Thermal wound dressing

The present invention relates to a medical material, and in particular to a thermal wound dressing.

According to the current clinical solution to deep skin injuries, the following methods are as follows: First, autologous transplantation, which uses surgical methods to transplant skin tissue from other parts to the injured site. Although it has good curative effect, the part that donates the skin will stay. The scar is scarred and has a limited range of use; second, allogeneic transplantation, which transplants the skin of others to the injured site, but an immune reaction occurs, resulting in poor healing; third, xenograft, non-human skin tissue transplanted to The injured part not only triggers an immune reaction, but also has the risk of disease transmission. Fourth, cell culture, using its own cells to culture epidermal tissue in vitro, and then transplanting, although it can avoid immune response, but the culture time is too long, can not To cope with emergencies, and in vitro culture can not cultivate dermal tissue; Fifth, water-based dressings, which are prepared through biological materials, are convenient to use and can be used in mass production. Therefore, it is currently the most clinically Often used in the treatment of wounds.

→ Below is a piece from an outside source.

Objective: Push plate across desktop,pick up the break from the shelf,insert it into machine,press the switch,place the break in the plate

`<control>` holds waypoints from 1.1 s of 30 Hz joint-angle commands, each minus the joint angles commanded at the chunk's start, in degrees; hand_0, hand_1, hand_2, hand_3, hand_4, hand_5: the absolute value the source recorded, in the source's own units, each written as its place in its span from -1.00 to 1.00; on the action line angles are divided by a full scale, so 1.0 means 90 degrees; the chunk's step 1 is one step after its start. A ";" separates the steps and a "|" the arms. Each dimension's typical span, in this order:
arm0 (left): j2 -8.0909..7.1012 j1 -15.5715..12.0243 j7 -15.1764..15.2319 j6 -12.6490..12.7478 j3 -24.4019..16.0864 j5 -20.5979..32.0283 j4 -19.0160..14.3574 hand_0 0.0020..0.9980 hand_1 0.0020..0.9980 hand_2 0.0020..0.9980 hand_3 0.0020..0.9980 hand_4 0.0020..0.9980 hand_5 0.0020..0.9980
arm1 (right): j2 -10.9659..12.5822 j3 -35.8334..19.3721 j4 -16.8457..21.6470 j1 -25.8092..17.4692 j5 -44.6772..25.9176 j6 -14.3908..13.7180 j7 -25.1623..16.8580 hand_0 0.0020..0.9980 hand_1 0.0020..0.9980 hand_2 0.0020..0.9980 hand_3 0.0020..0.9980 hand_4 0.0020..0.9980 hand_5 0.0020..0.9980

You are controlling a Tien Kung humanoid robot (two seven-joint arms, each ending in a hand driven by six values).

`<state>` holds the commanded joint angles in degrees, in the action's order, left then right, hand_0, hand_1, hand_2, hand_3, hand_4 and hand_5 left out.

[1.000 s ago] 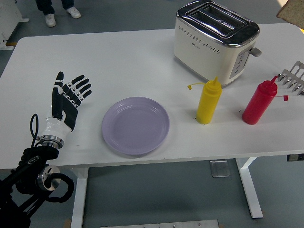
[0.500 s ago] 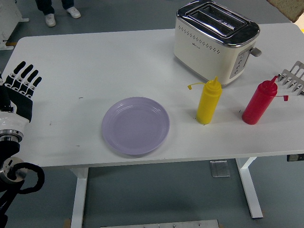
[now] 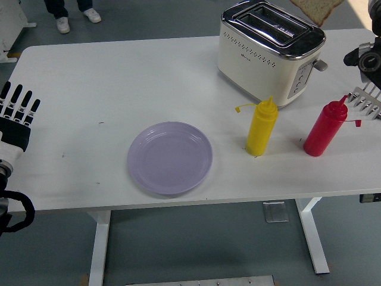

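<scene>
At the far left edge the left hand (image 3: 16, 116) rests over the table's (image 3: 119, 77) left side, its black fingers (image 3: 18, 98) straight and spread apart, holding nothing; its white wrist and black cable run down past the near edge. Well to its right, near the table's front edge, a lilac plate (image 3: 169, 158) lies flat and bare. Beyond it, toward the back of the table, stands a cream and chrome toaster (image 3: 268, 50) with two open slots on top and its lever and buttons on the end facing right. In front of the toaster a yellow squeeze bottle (image 3: 262, 127) stands upright with its cap hanging to the left. At the top edge, just above and behind the toaster's right end, a slice of bread (image 3: 315, 9) hangs in the air, clear of the slots; what holds it is cut off by the frame. Farther right a red squeeze bottle (image 3: 324, 128) stands upright, and just beside its tip lies a metal rack (image 3: 369, 98) at the table's right edge. Above the rack a black part of the right arm (image 3: 366, 56) enters from the right; whether its hand is apart or closed cannot be told.
</scene>
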<state>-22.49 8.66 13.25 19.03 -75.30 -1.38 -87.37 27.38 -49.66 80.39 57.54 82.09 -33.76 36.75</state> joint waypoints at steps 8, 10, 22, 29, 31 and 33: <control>0.0077 0.0206 -0.0085 -0.0030 0.0055 0.0252 0.0106 0.63 0.51 0.43 0.44 0.54 1.00 | -0.0488 0.0990 -0.0941 0.0865 -0.0146 -0.0011 0.0019 -0.34 -0.12 -0.04 -0.06 -0.65 -1.00; 0.0085 0.0242 -0.0087 -0.0031 0.0081 0.0261 0.0103 0.63 0.51 0.43 0.44 0.54 1.00 | -0.0590 0.1213 -0.1156 0.1037 -0.0100 0.0006 0.0026 -0.34 -0.12 -0.04 -0.06 -0.65 -1.00; 0.0075 0.0321 -0.0013 -0.0007 0.0264 0.0087 0.0109 0.64 0.52 0.44 0.46 0.54 1.00 | -0.1321 0.2610 -0.2560 0.2054 -0.0087 0.0273 0.0026 -0.35 -0.13 -0.03 -0.05 -0.63 -1.00; 0.0054 0.0334 -0.0004 -0.0006 0.0261 0.0053 0.0112 0.64 0.51 0.44 0.46 0.54 1.00 | -0.1589 0.3092 -0.3240 0.2308 -0.0246 0.0373 0.0026 -0.35 -0.12 -0.02 -0.04 -0.62 -1.00; 0.0049 0.0336 -0.0003 -0.0004 0.0255 0.0052 0.0115 0.64 0.51 0.44 0.46 0.54 1.00 | -0.1649 0.3186 -0.3455 0.2352 -0.0314 0.0373 0.0026 -0.35 -0.12 -0.02 -0.04 -0.62 -1.00; 0.0049 0.0341 0.0005 -0.0003 0.0266 0.0055 0.0117 0.64 0.52 0.44 0.46 0.54 1.00 | -0.1708 0.3262 -0.3670 0.2373 -0.0431 0.0342 0.0026 -0.35 -0.12 -0.02 -0.04 -0.61 -1.00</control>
<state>-22.05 11.73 13.30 19.00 -72.91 -0.88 -86.32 12.01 -20.30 47.36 78.89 78.20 -30.69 36.98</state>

However, the current commercial water-based dressings still have the risk of subcutaneous empyema, and the removal of the dressing will destroy the granulation tissue, causing second damage to the wound and delaying the recovery rate. However, in order to solve the problem of secondary damage of the wound, there are manufacturers who will be allogeneic. As a component of water-based dressings, cells can achieve the effect of no need to change dressings, but the use of allogeneic cells poses a high risk of viral infection and immune response.

The main object of the present invention is to provide a thermal sensation wound dressing which can effectively promote cell growth efficiency and convert light energy into heat energy to achieve the effect of accelerating wound healing.

Another object of the present invention is to provide a thermal wound dressing which has good biocompatibility and can maintain flatness for a long time and covers a wet wound to increase clinical acceptance and application. Sex.

Therefore, in order to achieve the above object, the thermal wound dressing disclosed in the present invention is prepared by crosslinking a polysaccharide molecule, a hyaluronic acid and graphene oxide.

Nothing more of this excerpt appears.